Para concursos, a tese é literal e certa em provas de procuradorias e magistratura: domine o trinômio, o Tema 253 como contraponto, a SV 47 e a novidade de junho de 2026, nem acordo homologado em juízo escapa do art. 100.

Conexões jurisprudenciais

A rede de precedentes foi confirmada em nossa base de julgados:

  • ADPF 556/RN (Caern), Rel. Min. Cármen Lúcia, j. 14/2/2020: invalidou constrições contra a companhia potiguar; matriz da série.
  • ADPF 616/BA (Embasa), Rel. Min. Roberto Barroso, j. 24/5/2021: proteção idêntica contra constrições do TRT-5 e do TJBA.
  • ADPF 890/DF (Caesb), Rel.

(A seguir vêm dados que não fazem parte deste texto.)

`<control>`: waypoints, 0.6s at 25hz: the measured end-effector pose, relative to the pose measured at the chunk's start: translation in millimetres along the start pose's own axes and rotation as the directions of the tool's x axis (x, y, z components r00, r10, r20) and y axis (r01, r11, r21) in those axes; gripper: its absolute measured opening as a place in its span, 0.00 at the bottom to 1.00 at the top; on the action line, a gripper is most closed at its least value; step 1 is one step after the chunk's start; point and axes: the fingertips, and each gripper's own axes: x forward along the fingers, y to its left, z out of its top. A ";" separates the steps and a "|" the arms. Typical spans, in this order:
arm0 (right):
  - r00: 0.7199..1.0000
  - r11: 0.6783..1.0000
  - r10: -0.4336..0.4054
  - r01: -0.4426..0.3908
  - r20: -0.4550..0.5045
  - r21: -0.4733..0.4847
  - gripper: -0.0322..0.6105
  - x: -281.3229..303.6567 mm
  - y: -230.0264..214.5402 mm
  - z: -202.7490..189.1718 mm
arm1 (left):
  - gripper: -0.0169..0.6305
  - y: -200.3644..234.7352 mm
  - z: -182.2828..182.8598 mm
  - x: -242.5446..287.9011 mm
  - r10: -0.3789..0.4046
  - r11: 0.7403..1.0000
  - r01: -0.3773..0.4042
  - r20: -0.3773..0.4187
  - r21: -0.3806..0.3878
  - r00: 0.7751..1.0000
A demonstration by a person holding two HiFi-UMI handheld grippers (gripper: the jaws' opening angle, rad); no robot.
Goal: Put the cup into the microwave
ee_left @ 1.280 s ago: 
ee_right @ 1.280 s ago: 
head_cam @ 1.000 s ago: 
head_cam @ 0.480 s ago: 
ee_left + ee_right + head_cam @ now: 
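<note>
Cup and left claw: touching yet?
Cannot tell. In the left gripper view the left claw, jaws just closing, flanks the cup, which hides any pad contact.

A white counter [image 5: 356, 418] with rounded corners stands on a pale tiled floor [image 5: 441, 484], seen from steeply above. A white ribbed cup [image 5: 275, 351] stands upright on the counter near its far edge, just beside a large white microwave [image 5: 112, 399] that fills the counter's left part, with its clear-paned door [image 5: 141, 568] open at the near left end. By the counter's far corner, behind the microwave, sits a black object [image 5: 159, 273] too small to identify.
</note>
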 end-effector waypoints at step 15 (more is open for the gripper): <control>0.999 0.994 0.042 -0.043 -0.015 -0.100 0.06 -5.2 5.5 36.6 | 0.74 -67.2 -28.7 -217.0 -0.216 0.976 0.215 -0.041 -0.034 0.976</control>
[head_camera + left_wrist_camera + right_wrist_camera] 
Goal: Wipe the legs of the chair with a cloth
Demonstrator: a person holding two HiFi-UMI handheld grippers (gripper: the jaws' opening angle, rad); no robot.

Min. Dias Toffoli, j. 29/11/2021: cautelar convertida em mérito; precatórios para condenações trabalhistas (Informativo STF 1039).
  • ADPF 1.211/PB (Codata), Rel. Min. Flávio Dino, mérito j. 16/6/2025: estatal de processamento de dados em regime de exclusividade.
  • ADPF 1.193/RJ (Ioerj), Rel. Min. Cristiano Zanin, j. 9/12/2025: imprensa oficial fluminense; sistematizou o cabimento da ADPF contra decisões pulverizadas (Informativo STF 1202).
  • RE 599.628 (Tema 253/RG), j. 25/5/2011: estatais em regime concorrencial ficam fora do art. 100 (caso Eletronorte).
  • RE 220.906 (ECT), j. 16/11/2000: leading case da equiparação das estatais prestadoras de serviço público à Fazenda.
  • Rcl 40.928 AgR, Rcl 41.630 AgR-segundo, Rcl 41.864 AgR, Rcl 42.729 AgR e Rcl 45.368 AgR: aplicação individual do regime à Caerd, pressuposto fático da ADPF 1.292.
  • Súmula Vinculante 47: honorários como verba alimentar paga por precatório ou RPV.

Nos informativos, o tema é recorrente: STF 1014, 1018 e 1026 (constrições contra estatais essenciais), 1039 (Caesb), 1201 (Cehab/PE) e 1202 (Ioerj); no STJ, o Informativo 873 registra a equiparação de empresa pública essencial à Fazenda. O Informativo 1221 fecha o ciclo: depois de blindar o patrimônio das estatais contra credores e juízes, o STF o blindou contra os próprios gestores.